毎日新聞 2009年2月22日 2時30分(最終更新 2月22日 2時30分)

どうも一連の毎日新聞の記事のスタンスは、「取り違えがないようなシステムを作る」こと、「取り違えの可能性がある場合に早期鑑定を提供すること」に集約されているように思えます。

……はたしてそれだけでいいのか?

被害者の女性とその夫は精神的な被害を訴えていますが、その中身は非常に多重的です。彼女たちのどのような権利が侵害されたと言えるのか、現在では法的に不明確です。仲間の研究者が言っていたことなんですが、「いったいこの中絶は母体保護法のどの条項に該当するのか?」――かなり危ういと思います。特に、もしこれが担当医の勘違いであり、実際には取り違えが起きていなかったとしたら……刑法堕胎罪に該当するのは確実ではないでしょうか。

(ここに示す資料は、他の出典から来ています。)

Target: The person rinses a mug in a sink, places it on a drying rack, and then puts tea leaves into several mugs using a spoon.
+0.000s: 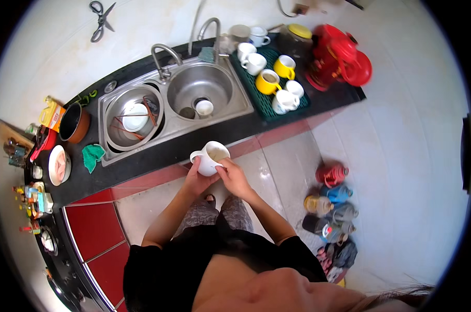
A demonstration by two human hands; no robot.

それに、仮に刑法堕胎罪の法益が「胎児生命の保護」であるとすれば、この無垢なる“受精卵”の命が奪われたこと自体が問題です。一方、仮に親の側のリプロダクティヴ・ライツを尊重するにしても、実の親の承諾を得ることなく“子”の命を奪ったことで、医師は罪に問われるはずではないのでしょうか。今回、中絶された受精卵の“実の親”は、おそらく“自分たちの受精卵”であったことを知らされていないのでしょう。しかし、その人たちは何も権利を侵害されていないと言えるのでしょうか。さらに一方で、もしこの女性が妊娠を完遂して“他人の子ども”を産んでいたら、彼女はこの医師によって“代理母”にさせられていたことになります。これらの問題はあからさまなリプロダクティヴ・ライツ(性と生殖にまつわる人権)の侵害のように感じられますが、その点もまた法的に問うことが今はできないのです。被害者は「精神的な被害」として訴えるしかない。

つまり、従来の法律では、体外受精にまつわる個人のリプロダクティヴ・ライツを守ることができないのです。

一方、事態が明らかになってくるにつけ、こうしたケースが本当に他にないのか……という疑問が出て来るのも当然のことでしょう。これまでは仮に「取り違え」の可能性があっても、誰もそれを言わなかっただけなかもしれません……となると、もし今後、体外受精で産んだ子どもと“血のつながり”がないことに気づく人々が出てきた場合、いったいその“親子関係”はどうなるのでしょう? 産まれてしまった子どもの親を知る権利はどうなるでしょう?

……等々。今回のケースは、パンドラの箱を開けてしまったかもしれません。